→ Your instructions: Take the data below and extract the lines from the one with "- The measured" to the one with "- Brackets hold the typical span", inclusive, exactly as written.

═══ Supplied information

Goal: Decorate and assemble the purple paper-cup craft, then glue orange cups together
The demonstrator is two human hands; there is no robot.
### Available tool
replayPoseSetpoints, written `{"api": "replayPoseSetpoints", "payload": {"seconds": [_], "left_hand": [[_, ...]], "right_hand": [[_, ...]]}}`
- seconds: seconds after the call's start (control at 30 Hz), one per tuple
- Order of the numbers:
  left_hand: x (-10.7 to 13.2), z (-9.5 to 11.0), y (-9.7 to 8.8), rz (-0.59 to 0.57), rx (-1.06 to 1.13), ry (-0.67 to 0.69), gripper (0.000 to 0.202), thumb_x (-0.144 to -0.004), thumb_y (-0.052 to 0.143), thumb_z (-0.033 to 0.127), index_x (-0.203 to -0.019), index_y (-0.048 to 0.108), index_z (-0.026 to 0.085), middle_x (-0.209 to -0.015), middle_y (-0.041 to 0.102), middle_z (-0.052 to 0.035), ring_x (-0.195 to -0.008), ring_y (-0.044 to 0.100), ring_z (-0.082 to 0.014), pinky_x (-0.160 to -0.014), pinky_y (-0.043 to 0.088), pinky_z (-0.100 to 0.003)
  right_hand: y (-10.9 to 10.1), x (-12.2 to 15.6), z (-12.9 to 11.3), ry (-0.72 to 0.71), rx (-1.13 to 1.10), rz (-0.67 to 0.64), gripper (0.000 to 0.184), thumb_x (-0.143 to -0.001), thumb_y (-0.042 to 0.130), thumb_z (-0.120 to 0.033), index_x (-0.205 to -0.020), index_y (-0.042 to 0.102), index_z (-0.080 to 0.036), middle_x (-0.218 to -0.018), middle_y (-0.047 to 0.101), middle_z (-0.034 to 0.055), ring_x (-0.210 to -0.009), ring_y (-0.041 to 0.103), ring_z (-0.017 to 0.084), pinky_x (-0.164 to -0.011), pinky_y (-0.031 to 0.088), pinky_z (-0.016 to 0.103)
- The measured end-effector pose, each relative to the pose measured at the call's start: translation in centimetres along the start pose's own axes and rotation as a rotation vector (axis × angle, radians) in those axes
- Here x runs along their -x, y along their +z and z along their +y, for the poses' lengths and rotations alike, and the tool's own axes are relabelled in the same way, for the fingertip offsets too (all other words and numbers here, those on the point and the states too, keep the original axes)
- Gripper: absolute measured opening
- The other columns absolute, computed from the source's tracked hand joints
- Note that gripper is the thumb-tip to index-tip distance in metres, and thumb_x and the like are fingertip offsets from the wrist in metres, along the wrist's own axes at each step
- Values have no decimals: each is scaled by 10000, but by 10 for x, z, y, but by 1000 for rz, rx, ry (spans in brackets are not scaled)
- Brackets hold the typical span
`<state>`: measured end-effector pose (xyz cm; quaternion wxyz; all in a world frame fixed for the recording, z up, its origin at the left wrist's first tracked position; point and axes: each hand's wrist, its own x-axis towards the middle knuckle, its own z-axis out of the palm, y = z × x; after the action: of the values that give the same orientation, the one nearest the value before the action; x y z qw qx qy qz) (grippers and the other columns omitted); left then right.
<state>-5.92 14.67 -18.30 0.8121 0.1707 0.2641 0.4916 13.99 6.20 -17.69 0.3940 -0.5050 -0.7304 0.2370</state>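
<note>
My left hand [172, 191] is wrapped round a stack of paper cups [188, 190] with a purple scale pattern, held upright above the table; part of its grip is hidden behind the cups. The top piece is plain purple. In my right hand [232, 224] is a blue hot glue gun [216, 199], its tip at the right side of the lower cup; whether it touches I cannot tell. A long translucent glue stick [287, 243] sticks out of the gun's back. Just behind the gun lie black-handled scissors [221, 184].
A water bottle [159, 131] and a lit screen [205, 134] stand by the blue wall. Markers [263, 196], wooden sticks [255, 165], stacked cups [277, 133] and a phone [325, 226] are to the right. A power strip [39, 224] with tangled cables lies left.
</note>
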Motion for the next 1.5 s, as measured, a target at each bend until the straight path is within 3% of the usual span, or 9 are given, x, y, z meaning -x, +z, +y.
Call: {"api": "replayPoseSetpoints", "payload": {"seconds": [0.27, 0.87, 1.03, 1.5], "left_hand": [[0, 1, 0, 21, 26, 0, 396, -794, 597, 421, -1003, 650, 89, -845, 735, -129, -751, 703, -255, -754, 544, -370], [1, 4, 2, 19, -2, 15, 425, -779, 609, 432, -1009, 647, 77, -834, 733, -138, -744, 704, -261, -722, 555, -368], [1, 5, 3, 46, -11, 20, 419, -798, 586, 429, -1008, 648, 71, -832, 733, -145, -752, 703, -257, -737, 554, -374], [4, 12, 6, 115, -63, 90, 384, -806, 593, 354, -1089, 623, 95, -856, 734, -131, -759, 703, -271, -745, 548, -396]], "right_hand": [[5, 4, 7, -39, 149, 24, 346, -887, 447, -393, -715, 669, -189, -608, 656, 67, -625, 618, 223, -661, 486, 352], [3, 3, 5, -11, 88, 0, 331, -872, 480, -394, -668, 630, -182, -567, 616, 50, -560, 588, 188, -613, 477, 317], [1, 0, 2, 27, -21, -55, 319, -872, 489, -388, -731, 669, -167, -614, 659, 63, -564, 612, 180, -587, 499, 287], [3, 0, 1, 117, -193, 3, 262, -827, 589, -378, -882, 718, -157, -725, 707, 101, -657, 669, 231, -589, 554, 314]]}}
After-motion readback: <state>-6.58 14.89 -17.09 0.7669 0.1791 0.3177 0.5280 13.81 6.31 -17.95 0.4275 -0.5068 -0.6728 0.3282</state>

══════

→ Answer section:
- The measured end-effector pose, each relative to the pose measured at the call's start: translation in centimetres along the start pose's own axes and rotation as a rotation vector (axis × angle, radians) in those axes
- Here x runs along their -x, y along their +z and z along their +y, for the poses' lengths and rotations alike, and the tool's own axes are relabelled in the same way, for the fingertip offsets too (all other words and numbers here, those on the point and the states too, keep the original axes)
- Gripper: absolute measured opening
- The other columns absolute, computed from the source's tracked hand joints
- Note that gripper is the thumb-tip to index-tip distance in metres, and thumb_x and the like are fingertip offsets from the wrist in metres, along the wrist's own axes at each step
- Values have no decimals: each is scaled by 10000, but by 10 for x, z, y, but by 1000 for rz, rx, ry (spans in brackets are not scaled)
- Brackets hold the typical span

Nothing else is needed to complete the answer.